I am not the biggest fan of platformers, especially one as consistently difficult as this one. I've never beaten it but I like loading it up every year or so to throw myself at it again, it's difficult not to enjoy it, very much an example of you get out what the devs put in.

Infinite always felt like a significant step back from prior entries, it was a nice change of setting but nothing else.

There are entire YouTube essays upwards of 4+ hours that can describe why this game is so phenomenal and for good reason.

It is outdated by today's standards in terms of graphics, settings and UI. It was ahead of its time in terms of sound design, level design, storytelling and world building.

Get it, fix it up with mods and enjoy a piece of history.

I thoroughly adore this game.
The art style was what attracted me to it but the gameplay is very tight and fun. The roguelike elements work well, the enemies are varied and the overall tone is consistent and well realised.

I think this game will stand the test of time as a well loved cult classic.

lot of really good ideas and a very distinct style, I really wanted to enjoy this but it completely bored me right out of the gate and never gave me much reason to want to push on. Admittedly I played for a very short amount of time but I guess I expected more from the get-go.

Overwatch in its original form never grabbed me the way it did other people, I found everything about it felt too "floaty" and it was a game dominated by meta, moreso than a lot of its contemporaries.
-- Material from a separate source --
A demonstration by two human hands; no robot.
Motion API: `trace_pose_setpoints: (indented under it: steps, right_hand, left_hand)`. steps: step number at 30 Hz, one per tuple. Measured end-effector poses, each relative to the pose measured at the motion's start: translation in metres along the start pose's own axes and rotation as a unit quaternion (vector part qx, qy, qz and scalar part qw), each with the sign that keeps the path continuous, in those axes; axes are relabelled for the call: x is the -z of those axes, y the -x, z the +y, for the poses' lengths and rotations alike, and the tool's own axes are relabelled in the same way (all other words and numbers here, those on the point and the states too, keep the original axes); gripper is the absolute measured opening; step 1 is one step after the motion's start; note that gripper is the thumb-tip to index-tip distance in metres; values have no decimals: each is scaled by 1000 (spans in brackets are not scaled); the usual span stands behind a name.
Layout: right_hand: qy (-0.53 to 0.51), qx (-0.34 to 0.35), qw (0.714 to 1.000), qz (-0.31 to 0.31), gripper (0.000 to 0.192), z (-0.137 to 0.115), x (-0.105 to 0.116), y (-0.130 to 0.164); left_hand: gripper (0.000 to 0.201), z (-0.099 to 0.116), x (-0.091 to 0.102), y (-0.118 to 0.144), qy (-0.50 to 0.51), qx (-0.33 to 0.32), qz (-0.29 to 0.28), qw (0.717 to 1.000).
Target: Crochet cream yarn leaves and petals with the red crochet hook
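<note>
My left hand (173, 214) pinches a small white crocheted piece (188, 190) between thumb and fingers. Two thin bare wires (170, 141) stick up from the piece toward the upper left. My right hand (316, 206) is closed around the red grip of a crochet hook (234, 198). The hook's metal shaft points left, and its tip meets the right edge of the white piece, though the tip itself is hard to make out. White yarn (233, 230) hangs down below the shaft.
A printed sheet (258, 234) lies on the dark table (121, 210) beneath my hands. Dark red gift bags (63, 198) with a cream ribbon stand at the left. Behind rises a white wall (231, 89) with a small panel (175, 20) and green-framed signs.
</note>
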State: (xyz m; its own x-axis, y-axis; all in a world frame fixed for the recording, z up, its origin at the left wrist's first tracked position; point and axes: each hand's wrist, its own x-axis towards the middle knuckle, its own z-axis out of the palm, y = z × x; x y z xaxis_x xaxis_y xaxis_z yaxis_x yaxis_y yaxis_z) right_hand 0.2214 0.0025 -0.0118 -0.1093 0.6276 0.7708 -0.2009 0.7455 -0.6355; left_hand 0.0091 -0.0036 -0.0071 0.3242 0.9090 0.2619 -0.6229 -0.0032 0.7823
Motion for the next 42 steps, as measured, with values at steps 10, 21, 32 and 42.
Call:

It wasn't a bad game but I wasn't the target demographic. I saw it get a lot of my more casual friends into competitive FPS games which was cool.

Overwatch 2 is the natural progression of mismanagement and bad ideas. Reducing team size was a silly idea. The new heroes (atleast what I have played) aren't very fun. The removal of the PvE mode, what was the whole point of a serialised sequel is gone.

Who does this game even exist for anymore?